Qwen3-Coder-30B-A3B-n8n-Workflow-Generator

n8nbuilder.dev

Fine-tuned Qwen3-Coder-30B-A3B-Instruct model specialized for generating n8n workflow JSONs from natural language descriptions.

Model Description

This model is a QLoRA fine-tuned version of Qwen/Qwen3-Coder-30B-A3B-Instruct on the n8nbuilder-n8n-workflows-dataset, containing +2.5K n8n workflow templates.

Key Features:

  • MoE Architecture: Mixture of Experts (A3B) architecture for efficient inference
  • 30B Parameters: Large-scale model with 30 billion parameters
  • Faster Inference: Optimized MoE design enables faster inference times compared to dense models
  • Apple Silicon Optimized: MLX Q4 quantized version available for Mac M4 Pro and other Apple Silicon devices

Training Details:

  • Base Model: Qwen/Qwen3-Coder-30B-A3B-Instruct
  • Method: QLoRA (4-bit quantization)
  • LoRA Rank: 8
  • LoRA Alpha: 16
  • LoRA Dropout: 0.05
  • Training Steps: 451 (3 epochs)
  • Sequence Length: 8192 tokens
  • Learning Rate: 1e-4
  • Total Sequences: 2,308
  • Total Tokens: 28,426,032

Usage

Transformers

from transformers import AutoModelForCausalLM, AutoTokenizer
import torch

model_name = "mbakgun/qwen3-coder-30b-a3b-n8n-workflow-generator"
tokenizer = AutoTokenizer.from_pretrained(model_name, trust_remote_code=True)
model = AutoModelForCausalLM.from_pretrained(
    model_name,
    torch_dtype=torch.bfloat16,
    device_map="auto",
    trust_remote_code=True
)

system_prompt = "You are an expert n8n workflow generation assistant. Your goal is to create valid, efficient, and functional n8n workflow configurations."

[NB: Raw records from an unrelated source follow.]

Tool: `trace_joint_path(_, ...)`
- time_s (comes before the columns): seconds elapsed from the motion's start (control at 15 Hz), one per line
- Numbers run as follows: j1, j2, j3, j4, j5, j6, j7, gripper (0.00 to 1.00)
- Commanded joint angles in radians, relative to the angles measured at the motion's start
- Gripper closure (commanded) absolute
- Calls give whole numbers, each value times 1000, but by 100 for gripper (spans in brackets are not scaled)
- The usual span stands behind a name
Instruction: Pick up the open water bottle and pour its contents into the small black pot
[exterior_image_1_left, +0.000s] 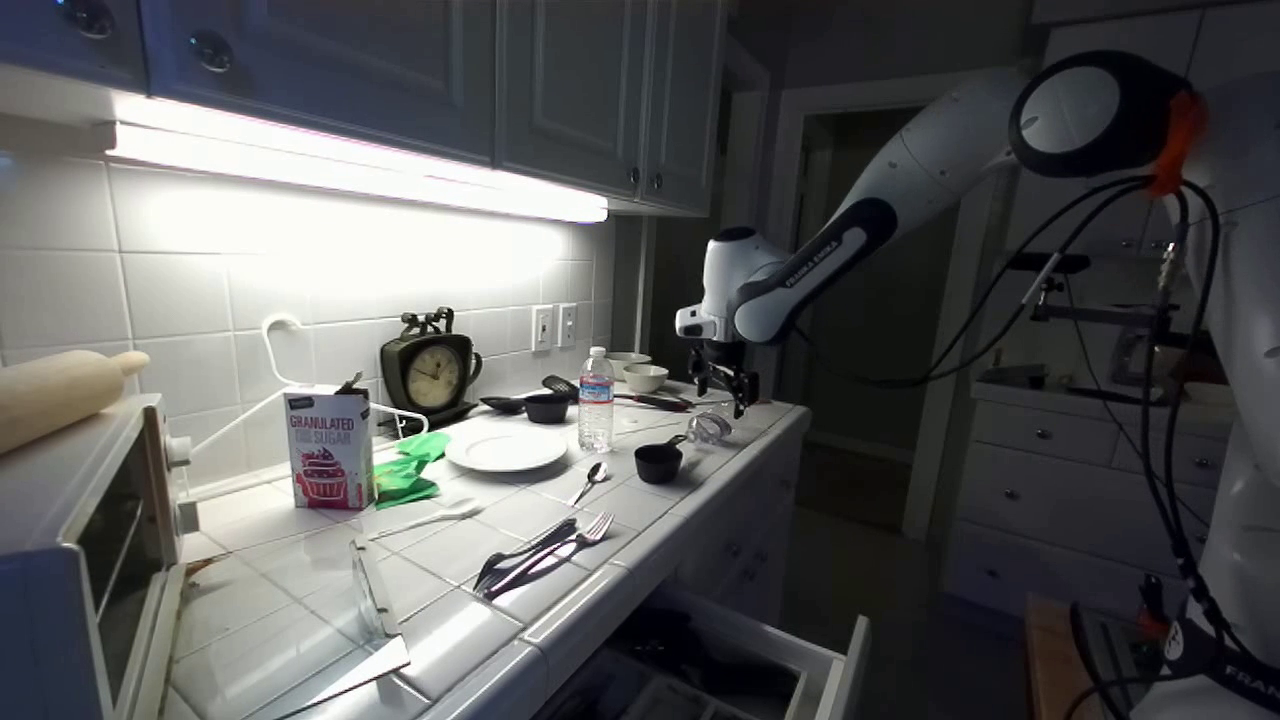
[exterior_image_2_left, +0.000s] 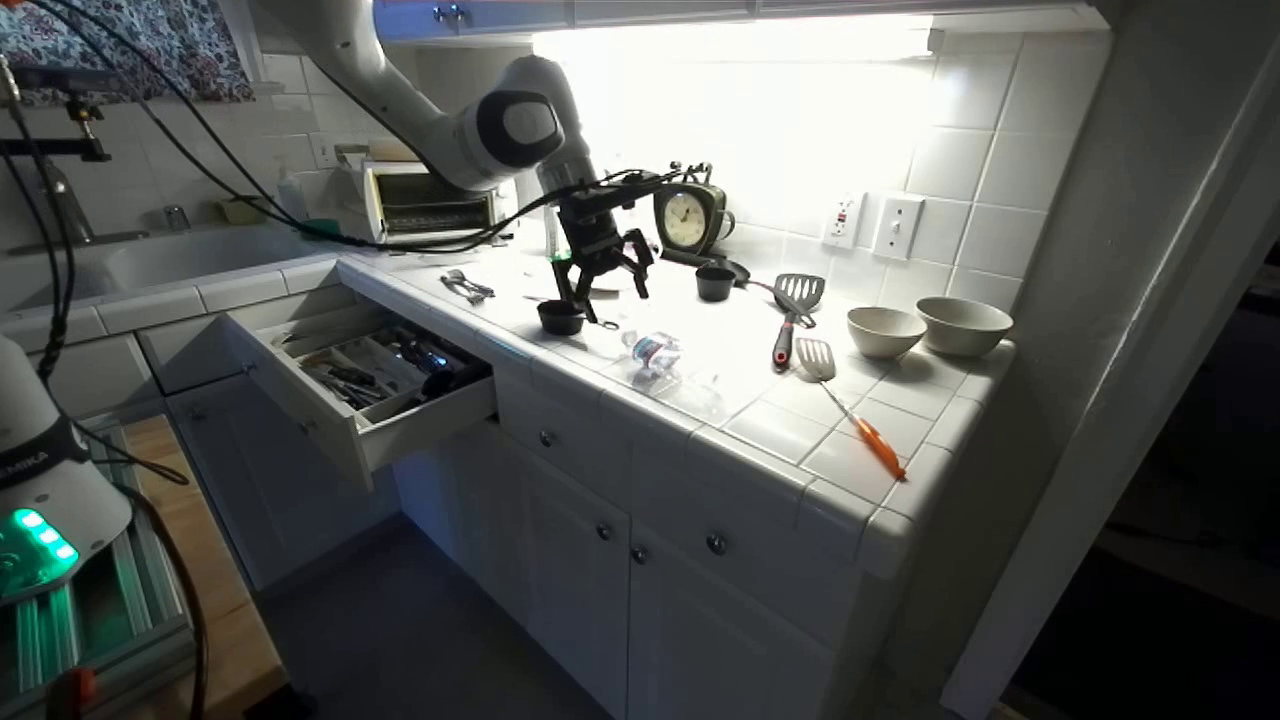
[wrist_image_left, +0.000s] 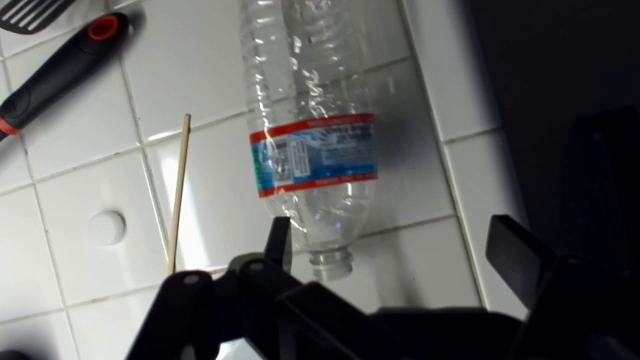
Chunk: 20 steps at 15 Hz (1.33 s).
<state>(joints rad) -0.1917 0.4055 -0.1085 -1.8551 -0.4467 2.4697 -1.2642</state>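
Though it shows small in an exterior view, the open water bottle (exterior_image_1_left: 710, 428) seems to lie sideways on the counter (exterior_image_1_left: 640, 505). In an exterior view its label (exterior_image_2_left: 656, 350) shows blue and red. In the wrist view it is clear and ribbed, its threaded neck (wrist_image_left: 331, 262) bare; the gripper (wrist_image_left: 397, 245) has its fingers (wrist_image_left: 280, 242) wide apart.

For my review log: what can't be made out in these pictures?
Open water bottle: base cut off by top edge, wrist view.
Label: fine print blurred, wrist view.
Small black pot near counter edge: inside too dark, in both exterior views.
Open drawer: cut off by bottom edge, in an exterior view.
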Motion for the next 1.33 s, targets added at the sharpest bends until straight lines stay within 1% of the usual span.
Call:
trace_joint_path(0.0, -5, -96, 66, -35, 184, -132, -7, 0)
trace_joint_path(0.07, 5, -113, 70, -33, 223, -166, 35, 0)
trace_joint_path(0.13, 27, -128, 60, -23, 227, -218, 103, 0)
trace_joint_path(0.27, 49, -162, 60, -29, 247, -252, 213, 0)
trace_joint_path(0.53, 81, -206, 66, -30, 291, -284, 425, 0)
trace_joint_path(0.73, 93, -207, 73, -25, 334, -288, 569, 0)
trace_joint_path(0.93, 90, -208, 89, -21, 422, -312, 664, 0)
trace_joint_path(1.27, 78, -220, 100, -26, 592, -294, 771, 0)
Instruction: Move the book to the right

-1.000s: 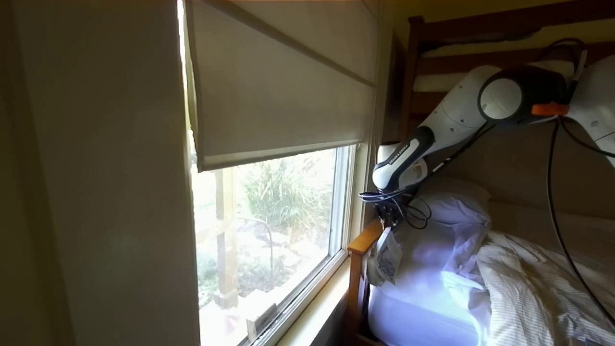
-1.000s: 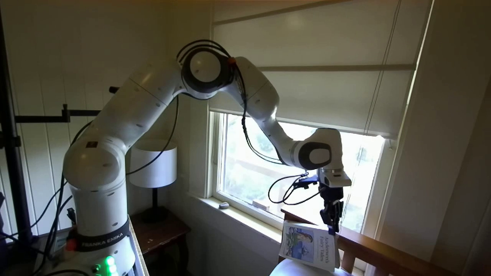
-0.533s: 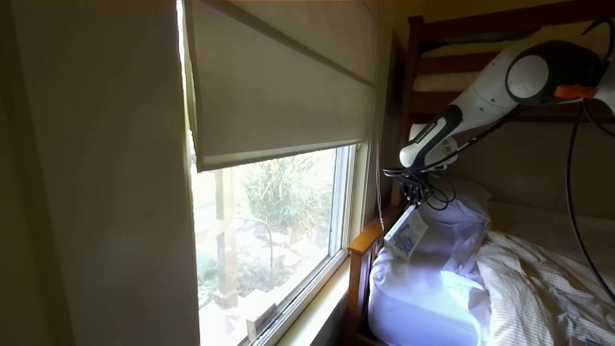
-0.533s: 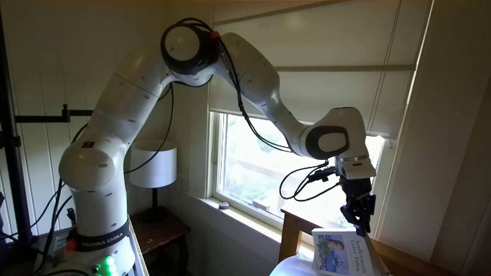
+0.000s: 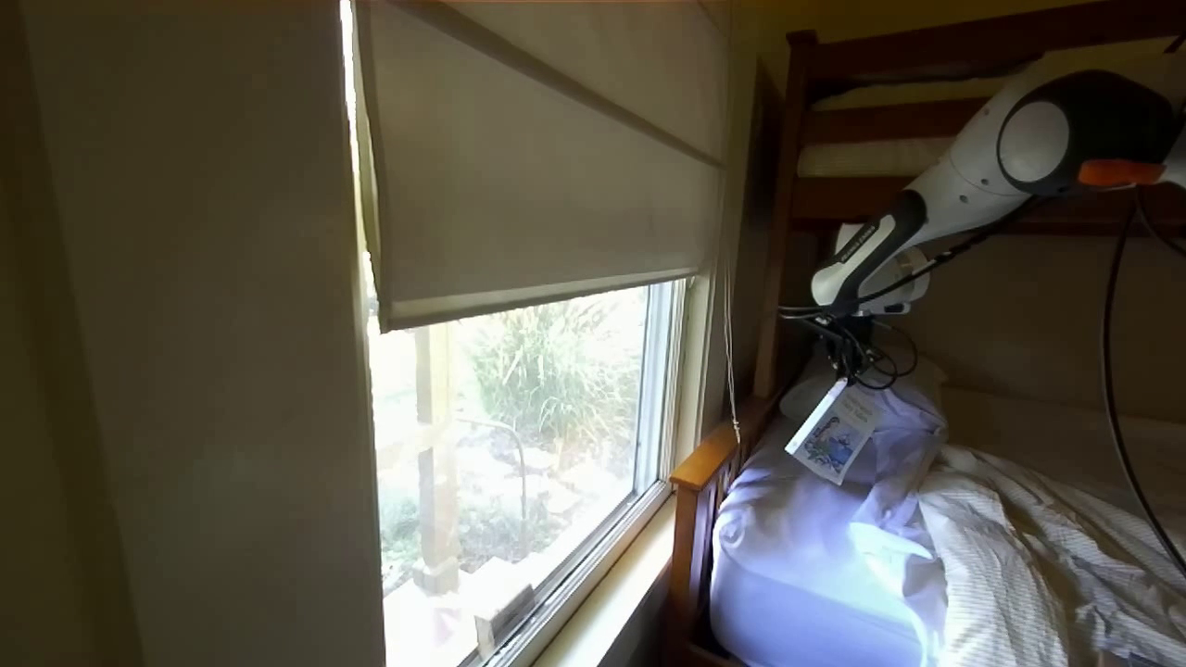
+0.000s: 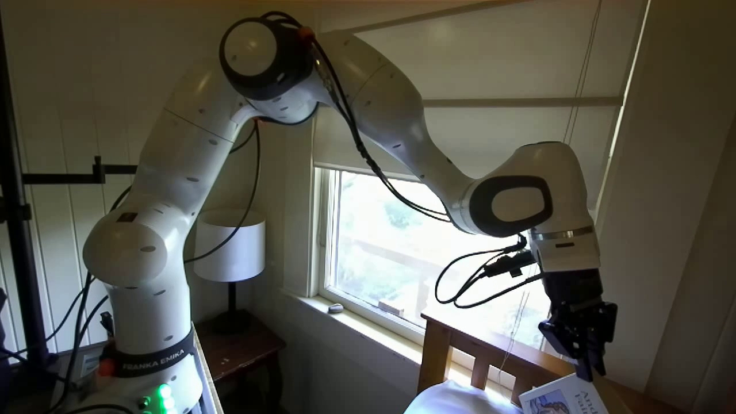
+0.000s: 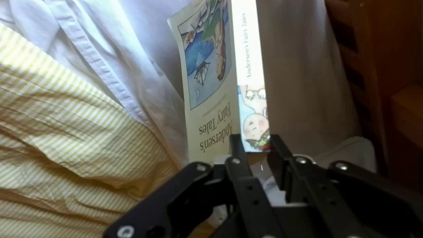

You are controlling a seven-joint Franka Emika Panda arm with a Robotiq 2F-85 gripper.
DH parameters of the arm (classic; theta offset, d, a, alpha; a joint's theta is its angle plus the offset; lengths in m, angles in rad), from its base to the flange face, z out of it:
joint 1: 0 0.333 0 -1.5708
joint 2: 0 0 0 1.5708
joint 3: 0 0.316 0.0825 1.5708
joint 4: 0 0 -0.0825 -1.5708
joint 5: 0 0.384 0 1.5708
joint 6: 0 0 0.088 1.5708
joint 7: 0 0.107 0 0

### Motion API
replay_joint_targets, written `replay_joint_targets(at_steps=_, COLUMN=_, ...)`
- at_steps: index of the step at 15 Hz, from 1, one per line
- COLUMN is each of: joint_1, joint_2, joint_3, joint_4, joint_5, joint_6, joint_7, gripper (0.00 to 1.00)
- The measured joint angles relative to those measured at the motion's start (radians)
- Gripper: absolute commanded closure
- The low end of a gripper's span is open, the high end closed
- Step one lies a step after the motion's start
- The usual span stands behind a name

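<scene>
The book, "Andersen's Fairy Tales", has a pale cover with a blue picture. It shows in both exterior views point(image 5: 837, 435) point(image 6: 560, 397) and in the wrist view point(image 7: 211, 86). It hangs tilted in the air over the bed. Its lower part is cut off by the frame edge in an exterior view. My gripper point(image 7: 253, 142) is shut on the book, with one finger on each side of the spine near its end. The gripper also shows above the book in both exterior views point(image 5: 841, 372) point(image 6: 590, 368).
The bed has a white sheet point(image 5: 788, 556), a pillow point(image 5: 908, 389) and a rumpled striped blanket point(image 5: 1010, 547). A wooden bed end point(image 5: 706, 459) stands beside the window point(image 6: 402, 259). A blind cord point(image 5: 729, 361) hangs by it. A lamp point(image 6: 230, 247) stands on a side table point(image 6: 241, 345).
The arm has carried the book rightwards in both exterior views, away from the wooden bed end and further over the bed. The book has also turned and tilted. The gripper has stayed shut on it.
</scene>
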Motion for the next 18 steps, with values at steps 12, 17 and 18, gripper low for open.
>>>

user_input = "Create a workflow that monitors a RSS feed and sends new items to Discord."

prompt = f"{system_prompt}\n\n{user_input}"

inputs = tokenizer(prompt, return_tensors="pt").to(model.device)
outputs = model.generate(
    **inputs,
    max_new_tokens=4096,
    temperature=0.7,
    do_sample=True
)

workflow_json = tokenizer.decode(outputs[0], skip_special_tokens=True)
print(workflow_json)

MLX (Apple Silicon)

# Download MLX Q4 model
mlx_lm.generate \
  --model mbakgun/qwen3-coder-30b-a3b-n8n-workflow-generator/mlx-q4 \
  --prompt "You are an expert n8n workflow generation assistant. Your goal is to create valid, efficient, and functional n8n workflow configurations.\n\nCreate a workflow that sends Slack notifications when GitHub issues are created." \
  --max-tokens 4096 \
  --temp 0.7

Using LoRA Adapter

If you want to load the base model and apply the LoRA adapter separately:

from transformers import AutoModelForCausalLM, AutoTokenizer
from peft import PeftModel
import torch

base_model_name = "Qwen/Qwen3-Coder-30B-A3B-Instruct"
adapter_name = "mbakgun/qwen3-coder-30b-a3b-n8n-workflow-generator"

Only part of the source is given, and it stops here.